Swedish drag performer

Admira Thunderpussy, also known simply as Admira, is the stage name of Adam Daniel Risberg, a Swedish drag performer best known for winning the first season of Drag Race Sverige.

==Early life ==
Risberg was born and raised in Södermalm, Stockholm, Sweden. At the age of 17, in his senior year of high school at Södra Latin, he produced, choreographed, and starred in a drag show as a finishing project at his school that eventually landed him jobs in local gay clubs and at Stockholm Pride. After the show, Swedish drag star Christer Lindarw, whom had been invited to the show, physically embraced Risberg. He was inspired to try drag by Jackie Beat and Varla Jean Merman.
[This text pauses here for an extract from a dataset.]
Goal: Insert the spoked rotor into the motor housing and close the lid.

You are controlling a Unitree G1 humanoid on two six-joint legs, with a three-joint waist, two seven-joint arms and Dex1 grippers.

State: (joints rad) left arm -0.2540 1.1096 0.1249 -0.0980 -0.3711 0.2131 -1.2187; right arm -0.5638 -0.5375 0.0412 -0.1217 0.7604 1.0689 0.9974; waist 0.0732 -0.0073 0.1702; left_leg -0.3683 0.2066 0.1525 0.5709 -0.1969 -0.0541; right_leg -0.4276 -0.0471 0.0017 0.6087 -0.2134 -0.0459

His drag name originates from a "similar version" of his birth name, Adam, combined with Thunderpussy, as it "just felt right". Before settling on "Admira", he nearly donned "Adore" as his drag name. He cites his grandmother as one of his inspirations, describing her as extremely supportive of his career and sexuality.

==Career==
Admira Thunderpussy was nominated for the QX Förlag award "Drag of the Year", which is awarded at the annual QX Gaygalan Awards, in 2014. She was nominated again for the title in 2017, and won.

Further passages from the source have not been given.